*** Opening EXERCISE DATA ***

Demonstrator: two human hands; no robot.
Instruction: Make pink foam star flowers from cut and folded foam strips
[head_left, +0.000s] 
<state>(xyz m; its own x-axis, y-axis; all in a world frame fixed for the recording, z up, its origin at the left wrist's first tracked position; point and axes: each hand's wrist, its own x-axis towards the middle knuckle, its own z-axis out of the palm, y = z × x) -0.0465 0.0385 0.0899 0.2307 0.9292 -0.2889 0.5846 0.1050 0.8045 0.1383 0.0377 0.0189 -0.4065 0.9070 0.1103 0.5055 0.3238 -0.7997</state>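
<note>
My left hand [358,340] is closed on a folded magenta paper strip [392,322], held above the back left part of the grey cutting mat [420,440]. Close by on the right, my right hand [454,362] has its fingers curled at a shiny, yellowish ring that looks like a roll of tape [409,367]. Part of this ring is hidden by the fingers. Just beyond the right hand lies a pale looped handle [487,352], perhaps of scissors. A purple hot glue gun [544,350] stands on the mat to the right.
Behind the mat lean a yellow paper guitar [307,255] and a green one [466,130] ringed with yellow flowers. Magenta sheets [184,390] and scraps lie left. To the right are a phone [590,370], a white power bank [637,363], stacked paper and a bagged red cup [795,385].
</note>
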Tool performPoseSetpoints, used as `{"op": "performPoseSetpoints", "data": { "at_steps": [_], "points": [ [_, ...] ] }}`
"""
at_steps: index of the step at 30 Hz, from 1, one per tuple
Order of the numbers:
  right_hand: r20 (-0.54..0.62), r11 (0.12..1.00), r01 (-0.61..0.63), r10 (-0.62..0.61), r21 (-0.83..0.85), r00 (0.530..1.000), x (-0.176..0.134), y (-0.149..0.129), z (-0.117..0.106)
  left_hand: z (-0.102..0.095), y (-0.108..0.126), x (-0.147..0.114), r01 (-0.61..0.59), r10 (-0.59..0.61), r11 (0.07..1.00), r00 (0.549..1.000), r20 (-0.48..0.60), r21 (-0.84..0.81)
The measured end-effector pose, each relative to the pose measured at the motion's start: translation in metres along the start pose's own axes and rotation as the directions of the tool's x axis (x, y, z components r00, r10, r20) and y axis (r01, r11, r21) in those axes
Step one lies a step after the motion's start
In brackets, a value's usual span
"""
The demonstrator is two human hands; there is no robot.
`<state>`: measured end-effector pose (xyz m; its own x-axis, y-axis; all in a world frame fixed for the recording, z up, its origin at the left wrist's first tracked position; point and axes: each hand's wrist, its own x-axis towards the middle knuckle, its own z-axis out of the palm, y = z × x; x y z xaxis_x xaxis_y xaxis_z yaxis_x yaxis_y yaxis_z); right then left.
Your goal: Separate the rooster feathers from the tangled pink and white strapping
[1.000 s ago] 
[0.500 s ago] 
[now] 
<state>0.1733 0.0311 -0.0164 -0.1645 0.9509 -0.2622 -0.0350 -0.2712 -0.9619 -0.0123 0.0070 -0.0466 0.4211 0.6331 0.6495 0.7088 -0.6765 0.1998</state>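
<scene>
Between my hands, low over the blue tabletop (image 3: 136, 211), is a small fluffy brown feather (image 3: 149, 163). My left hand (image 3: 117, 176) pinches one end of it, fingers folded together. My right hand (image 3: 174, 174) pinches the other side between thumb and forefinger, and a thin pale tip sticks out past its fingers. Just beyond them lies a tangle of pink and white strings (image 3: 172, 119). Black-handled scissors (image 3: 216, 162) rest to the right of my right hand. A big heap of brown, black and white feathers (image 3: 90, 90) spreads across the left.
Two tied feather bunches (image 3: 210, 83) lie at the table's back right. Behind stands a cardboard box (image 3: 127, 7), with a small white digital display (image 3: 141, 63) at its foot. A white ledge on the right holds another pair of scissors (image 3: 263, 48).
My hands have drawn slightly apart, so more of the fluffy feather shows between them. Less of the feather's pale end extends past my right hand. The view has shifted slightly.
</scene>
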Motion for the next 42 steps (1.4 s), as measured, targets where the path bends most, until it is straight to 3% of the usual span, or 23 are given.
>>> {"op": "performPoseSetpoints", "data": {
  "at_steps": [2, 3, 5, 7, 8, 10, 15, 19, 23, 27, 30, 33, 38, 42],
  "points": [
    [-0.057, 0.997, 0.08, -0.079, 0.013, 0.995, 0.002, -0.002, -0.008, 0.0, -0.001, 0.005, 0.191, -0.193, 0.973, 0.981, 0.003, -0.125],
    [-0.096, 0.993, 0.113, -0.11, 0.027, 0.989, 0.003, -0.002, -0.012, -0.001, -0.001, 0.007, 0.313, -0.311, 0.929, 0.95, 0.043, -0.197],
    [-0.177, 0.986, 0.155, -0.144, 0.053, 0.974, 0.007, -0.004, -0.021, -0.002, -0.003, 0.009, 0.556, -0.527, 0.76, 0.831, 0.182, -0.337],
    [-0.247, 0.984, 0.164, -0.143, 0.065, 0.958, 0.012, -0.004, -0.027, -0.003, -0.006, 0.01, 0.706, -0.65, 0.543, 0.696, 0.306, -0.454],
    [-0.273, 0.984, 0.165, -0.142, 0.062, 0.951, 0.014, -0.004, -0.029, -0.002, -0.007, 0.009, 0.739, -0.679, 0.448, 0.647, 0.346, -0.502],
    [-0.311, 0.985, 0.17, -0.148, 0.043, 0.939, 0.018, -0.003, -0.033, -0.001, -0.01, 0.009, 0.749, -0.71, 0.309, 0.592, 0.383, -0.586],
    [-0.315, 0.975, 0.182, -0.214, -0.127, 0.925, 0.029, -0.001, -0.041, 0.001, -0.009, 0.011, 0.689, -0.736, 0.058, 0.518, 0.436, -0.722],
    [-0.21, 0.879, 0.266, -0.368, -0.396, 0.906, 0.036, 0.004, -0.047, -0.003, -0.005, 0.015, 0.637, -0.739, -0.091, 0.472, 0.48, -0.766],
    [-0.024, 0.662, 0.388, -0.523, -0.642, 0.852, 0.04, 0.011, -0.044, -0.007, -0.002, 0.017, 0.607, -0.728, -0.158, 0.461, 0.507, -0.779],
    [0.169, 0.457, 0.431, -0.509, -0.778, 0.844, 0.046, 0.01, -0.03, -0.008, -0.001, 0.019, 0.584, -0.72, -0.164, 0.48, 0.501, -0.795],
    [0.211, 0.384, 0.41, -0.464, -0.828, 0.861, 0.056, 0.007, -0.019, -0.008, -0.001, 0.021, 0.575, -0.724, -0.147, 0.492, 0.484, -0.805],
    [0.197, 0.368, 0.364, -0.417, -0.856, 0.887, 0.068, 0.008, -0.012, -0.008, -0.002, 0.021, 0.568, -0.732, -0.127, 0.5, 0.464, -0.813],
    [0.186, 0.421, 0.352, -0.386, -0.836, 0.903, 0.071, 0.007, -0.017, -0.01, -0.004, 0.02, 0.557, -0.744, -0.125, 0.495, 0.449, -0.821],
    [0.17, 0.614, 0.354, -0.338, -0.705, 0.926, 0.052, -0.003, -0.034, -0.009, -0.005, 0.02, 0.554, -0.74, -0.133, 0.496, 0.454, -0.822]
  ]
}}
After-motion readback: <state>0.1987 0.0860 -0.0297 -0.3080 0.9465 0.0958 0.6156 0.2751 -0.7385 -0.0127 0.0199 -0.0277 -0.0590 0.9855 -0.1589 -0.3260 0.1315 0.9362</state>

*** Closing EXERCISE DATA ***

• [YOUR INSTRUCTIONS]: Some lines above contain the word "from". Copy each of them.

• [EXERCISE RESULT]:
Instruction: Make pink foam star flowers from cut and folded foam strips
at_steps: index of the step at 30 Hz, from 1, one per tuple
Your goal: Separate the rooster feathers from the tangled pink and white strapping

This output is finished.